● **What you have to do**
Could you print all the entries exactly?

-------- Supplied material --------

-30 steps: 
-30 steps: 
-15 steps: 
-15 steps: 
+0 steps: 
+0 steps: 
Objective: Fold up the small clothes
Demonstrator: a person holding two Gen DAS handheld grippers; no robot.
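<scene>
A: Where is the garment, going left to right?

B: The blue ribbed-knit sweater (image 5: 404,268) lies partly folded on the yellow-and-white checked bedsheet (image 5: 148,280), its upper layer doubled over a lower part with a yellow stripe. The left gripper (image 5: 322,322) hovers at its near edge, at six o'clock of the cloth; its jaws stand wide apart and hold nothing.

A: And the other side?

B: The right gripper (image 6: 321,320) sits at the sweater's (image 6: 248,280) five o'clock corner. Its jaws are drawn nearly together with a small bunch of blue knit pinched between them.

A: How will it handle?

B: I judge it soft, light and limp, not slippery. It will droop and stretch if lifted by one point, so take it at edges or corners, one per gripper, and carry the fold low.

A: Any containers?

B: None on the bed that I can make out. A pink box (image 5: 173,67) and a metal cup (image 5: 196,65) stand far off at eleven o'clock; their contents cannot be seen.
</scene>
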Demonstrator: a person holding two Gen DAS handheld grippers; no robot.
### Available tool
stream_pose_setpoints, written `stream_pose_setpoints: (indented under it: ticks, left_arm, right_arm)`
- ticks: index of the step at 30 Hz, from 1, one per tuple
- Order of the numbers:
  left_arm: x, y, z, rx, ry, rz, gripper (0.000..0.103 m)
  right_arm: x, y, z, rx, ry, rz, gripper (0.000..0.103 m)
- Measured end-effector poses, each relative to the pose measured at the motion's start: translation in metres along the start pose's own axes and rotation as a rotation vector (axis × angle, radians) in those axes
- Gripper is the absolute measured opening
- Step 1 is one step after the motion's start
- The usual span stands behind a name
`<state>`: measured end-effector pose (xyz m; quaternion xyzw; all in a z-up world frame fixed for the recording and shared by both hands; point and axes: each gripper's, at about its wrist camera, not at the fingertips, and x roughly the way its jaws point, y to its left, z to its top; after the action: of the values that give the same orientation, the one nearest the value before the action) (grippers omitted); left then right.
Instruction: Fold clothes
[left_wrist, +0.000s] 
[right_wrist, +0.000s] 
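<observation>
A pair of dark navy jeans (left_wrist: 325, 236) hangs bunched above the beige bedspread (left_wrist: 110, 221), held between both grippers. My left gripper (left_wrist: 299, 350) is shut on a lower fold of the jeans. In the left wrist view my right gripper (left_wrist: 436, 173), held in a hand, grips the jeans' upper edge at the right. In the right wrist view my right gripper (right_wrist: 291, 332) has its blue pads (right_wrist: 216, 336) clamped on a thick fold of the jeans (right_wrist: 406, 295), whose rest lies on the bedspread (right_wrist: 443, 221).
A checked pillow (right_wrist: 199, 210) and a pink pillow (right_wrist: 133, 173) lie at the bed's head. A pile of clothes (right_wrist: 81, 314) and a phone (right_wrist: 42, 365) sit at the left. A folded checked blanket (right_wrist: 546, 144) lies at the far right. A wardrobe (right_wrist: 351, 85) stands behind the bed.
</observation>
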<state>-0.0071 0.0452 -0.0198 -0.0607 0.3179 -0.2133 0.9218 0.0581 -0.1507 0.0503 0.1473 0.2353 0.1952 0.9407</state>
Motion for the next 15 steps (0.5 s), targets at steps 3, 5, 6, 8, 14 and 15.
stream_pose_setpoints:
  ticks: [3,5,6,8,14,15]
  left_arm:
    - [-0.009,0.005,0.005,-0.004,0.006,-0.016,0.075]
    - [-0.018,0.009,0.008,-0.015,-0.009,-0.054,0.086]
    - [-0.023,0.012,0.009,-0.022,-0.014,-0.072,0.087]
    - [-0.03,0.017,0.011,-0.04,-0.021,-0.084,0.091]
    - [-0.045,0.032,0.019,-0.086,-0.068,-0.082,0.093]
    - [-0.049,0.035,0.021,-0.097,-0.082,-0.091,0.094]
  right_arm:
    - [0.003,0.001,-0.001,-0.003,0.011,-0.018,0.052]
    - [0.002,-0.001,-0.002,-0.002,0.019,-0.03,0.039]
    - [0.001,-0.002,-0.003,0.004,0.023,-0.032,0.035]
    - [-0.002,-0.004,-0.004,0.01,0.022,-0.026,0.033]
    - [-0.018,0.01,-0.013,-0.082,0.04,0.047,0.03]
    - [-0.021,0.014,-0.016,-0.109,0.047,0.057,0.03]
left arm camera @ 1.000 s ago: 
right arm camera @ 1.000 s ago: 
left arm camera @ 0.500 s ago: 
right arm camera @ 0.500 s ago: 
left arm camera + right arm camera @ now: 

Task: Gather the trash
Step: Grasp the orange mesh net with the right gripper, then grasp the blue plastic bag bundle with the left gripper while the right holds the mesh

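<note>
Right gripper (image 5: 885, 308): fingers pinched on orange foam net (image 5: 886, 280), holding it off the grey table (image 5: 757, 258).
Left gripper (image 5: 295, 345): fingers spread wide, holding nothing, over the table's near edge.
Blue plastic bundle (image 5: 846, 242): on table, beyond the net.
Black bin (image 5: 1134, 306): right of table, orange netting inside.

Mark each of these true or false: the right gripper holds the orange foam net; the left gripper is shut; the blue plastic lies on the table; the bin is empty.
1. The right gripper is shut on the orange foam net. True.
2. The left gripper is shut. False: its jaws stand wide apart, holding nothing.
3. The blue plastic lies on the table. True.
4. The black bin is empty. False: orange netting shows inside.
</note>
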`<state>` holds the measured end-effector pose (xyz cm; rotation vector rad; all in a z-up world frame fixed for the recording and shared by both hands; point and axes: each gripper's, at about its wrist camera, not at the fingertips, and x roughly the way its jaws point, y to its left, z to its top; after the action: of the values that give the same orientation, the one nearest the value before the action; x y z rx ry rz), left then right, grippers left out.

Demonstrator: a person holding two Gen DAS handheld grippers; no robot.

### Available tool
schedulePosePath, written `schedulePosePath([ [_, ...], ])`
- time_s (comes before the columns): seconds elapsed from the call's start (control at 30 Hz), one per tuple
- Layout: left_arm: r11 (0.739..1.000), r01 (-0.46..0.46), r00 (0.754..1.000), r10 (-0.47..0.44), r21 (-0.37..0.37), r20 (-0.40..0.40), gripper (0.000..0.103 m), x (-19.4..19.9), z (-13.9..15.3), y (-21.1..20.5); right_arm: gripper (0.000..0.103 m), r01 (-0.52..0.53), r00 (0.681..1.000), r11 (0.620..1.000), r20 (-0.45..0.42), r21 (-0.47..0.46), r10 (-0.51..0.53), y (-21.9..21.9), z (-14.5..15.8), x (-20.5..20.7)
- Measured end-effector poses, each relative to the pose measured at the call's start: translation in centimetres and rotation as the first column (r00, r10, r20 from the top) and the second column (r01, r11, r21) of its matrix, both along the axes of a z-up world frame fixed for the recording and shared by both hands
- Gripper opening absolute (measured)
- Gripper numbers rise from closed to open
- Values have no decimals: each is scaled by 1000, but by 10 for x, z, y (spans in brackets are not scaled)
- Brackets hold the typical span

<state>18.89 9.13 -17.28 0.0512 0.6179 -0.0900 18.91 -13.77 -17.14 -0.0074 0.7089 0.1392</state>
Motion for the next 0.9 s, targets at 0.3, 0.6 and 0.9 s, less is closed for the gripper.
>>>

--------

● **Answer to the exercise**
-30 steps: 
-30 steps: 
-15 steps: 
-15 steps: 
+0 steps: 
+0 steps: 
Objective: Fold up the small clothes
Demonstrator: a person holding two Gen DAS handheld grippers; no robot.
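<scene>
A: Where is the garment, going left to right?

B: The blue ribbed-knit sweater (image 5: 404,268) lies partly folded on the yellow-and-white checked bedsheet (image 5: 148,280), its upper layer doubled over a lower part with a yellow stripe. The left gripper (image 5: 322,322) hovers at its near edge, at six o'clock of the cloth; its jaws stand wide apart and hold nothing.

A: And the other side?

B: The right gripper (image 6: 321,320) sits at the sweater's (image 6: 248,280) five o'clock corner. Its jaws are drawn nearly together with a small bunch of blue knit pinched between them.

A: How will it handle?

B: I judge it soft, light and limp, not slippery. It will droop and stretch if lifted by one point, so take it at edges or corners, one per gripper, and carry the fold low.

A: Any containers?

B: None on the bed that I can make out. A pink box (image 5: 173,67) and a metal cup (image 5: 196,65) stand far off at eleven o'clock; their contents cannot be seen.
</scene>
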Demonstrator: a person holding two Gen DAS handheld grippers; no robot.
### Available tool
stream_pose_setpoints, written `stream_pose_setpoints: (indented under it: ticks, left_arm, right_arm)`
- ticks: index of the step at 30 Hz, from 1, one per tuple
- Order of the numbers:
  left_arm: x, y, z, rx, ry, rz, gripper (0.000..0.103 m)
  right_arm: x, y, z, rx, ry, rz, gripper (0.000..0.103 m)
- Measured end-effector poses, each relative to the pose measured at the motion's start: translation in metres along the start pose's own axes and rotation as a rotation vector (axis × angle, radians) in those axes
- Gripper is the absolute measured opening
- Step 1 is one step after the motion's start
- The usual span stands behind a name
`<state>`: measured end-effector pose (xyz m; quaternion xyzw; all in a z-up world frame fixed for the recording and shared by both hands; point and axes: each gripper's, at about its wrist camera, not at the fingertips, and x roughly the way its jaws point, y to its left, z to its top; after the action: of the values that give the same orientation, the one nearest the value before the action) (grippers omitted); left then right.
Instruction: Fold clothes
[left_wrist, +0.000s] 
[right_wrist, +0.000s] 
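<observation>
A pair of dark navy jeans (left_wrist: 325, 236) hangs bunched above the beige bedspread (left_wrist: 110, 221), held between both grippers. My left gripper (left_wrist: 299, 350) is shut on a lower fold of the jeans. In the left wrist view my right gripper (left_wrist: 436, 173), held in a hand, grips the jeans' upper edge at the right. In the right wrist view my right gripper (right_wrist: 291, 332) has its blue pads (right_wrist: 216, 336) clamped on a thick fold of the jeans (right_wrist: 406, 295), whose rest lies on the bedspread (right_wrist: 443, 221).
A checked pillow (right_wrist: 199, 210) and a pink pillow (right_wrist: 133, 173) lie at the bed's head. A pile of clothes (right_wrist: 81, 314) and a phone (right_wrist: 42, 365) sit at the left. A folded checked blanket (right_wrist: 546, 144) lies at the far right. A wardrobe (right_wrist: 351, 85) stands behind the bed.
</observation>
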<state>-0.0071 0.0452 -0.0198 -0.0607 0.3179 -0.2133 0.9218 0.0581 -0.1507 0.0503 0.1473 0.2353 0.1952 0.9407</state>
Motion for the next 15 steps (0.5 s), targets at steps 3, 5, 6, 8, 14 and 15.
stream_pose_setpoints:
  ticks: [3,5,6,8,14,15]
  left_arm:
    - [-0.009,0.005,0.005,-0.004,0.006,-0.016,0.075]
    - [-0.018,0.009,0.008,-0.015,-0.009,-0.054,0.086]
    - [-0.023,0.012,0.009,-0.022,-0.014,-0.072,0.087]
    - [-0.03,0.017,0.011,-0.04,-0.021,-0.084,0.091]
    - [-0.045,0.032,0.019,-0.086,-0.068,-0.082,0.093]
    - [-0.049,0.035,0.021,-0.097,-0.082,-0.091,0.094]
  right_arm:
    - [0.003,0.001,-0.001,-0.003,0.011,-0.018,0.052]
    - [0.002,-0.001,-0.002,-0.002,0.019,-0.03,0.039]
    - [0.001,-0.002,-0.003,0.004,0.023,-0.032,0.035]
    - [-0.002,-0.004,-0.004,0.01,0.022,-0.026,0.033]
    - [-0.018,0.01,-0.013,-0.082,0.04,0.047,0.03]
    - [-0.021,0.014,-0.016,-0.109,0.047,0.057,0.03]
left arm camera @ 1.000 s ago: 
right arm camera @ 1.000 s ago: 
left arm camera @ 0.500 s ago: 
right arm camera @ 0.500 s ago: 
left arm camera + right arm camera @ now: 

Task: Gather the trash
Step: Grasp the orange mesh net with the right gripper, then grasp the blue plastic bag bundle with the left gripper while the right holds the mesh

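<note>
Right gripper (image 5: 885, 308): fingers pinched on orange foam net (image 5: 886, 280), holding it off the grey table (image 5: 757, 258).
Left gripper (image 5: 295, 345): fingers spread wide, holding nothing, over the table's near edge.
Blue plastic bundle (image 5: 846, 242): on table, beyond the net.
Black bin (image 5: 1134, 306): right of table, orange netting inside.

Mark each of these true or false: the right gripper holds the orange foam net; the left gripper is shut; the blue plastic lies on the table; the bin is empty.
1. The right gripper is shut on the orange foam net. True.
2. The left gripper is shut. False: its jaws stand wide apart, holding nothing.
3. The blue plastic lies on the table. True.
4. The black bin is empty. False: orange netting shows inside.
</note>
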`<state>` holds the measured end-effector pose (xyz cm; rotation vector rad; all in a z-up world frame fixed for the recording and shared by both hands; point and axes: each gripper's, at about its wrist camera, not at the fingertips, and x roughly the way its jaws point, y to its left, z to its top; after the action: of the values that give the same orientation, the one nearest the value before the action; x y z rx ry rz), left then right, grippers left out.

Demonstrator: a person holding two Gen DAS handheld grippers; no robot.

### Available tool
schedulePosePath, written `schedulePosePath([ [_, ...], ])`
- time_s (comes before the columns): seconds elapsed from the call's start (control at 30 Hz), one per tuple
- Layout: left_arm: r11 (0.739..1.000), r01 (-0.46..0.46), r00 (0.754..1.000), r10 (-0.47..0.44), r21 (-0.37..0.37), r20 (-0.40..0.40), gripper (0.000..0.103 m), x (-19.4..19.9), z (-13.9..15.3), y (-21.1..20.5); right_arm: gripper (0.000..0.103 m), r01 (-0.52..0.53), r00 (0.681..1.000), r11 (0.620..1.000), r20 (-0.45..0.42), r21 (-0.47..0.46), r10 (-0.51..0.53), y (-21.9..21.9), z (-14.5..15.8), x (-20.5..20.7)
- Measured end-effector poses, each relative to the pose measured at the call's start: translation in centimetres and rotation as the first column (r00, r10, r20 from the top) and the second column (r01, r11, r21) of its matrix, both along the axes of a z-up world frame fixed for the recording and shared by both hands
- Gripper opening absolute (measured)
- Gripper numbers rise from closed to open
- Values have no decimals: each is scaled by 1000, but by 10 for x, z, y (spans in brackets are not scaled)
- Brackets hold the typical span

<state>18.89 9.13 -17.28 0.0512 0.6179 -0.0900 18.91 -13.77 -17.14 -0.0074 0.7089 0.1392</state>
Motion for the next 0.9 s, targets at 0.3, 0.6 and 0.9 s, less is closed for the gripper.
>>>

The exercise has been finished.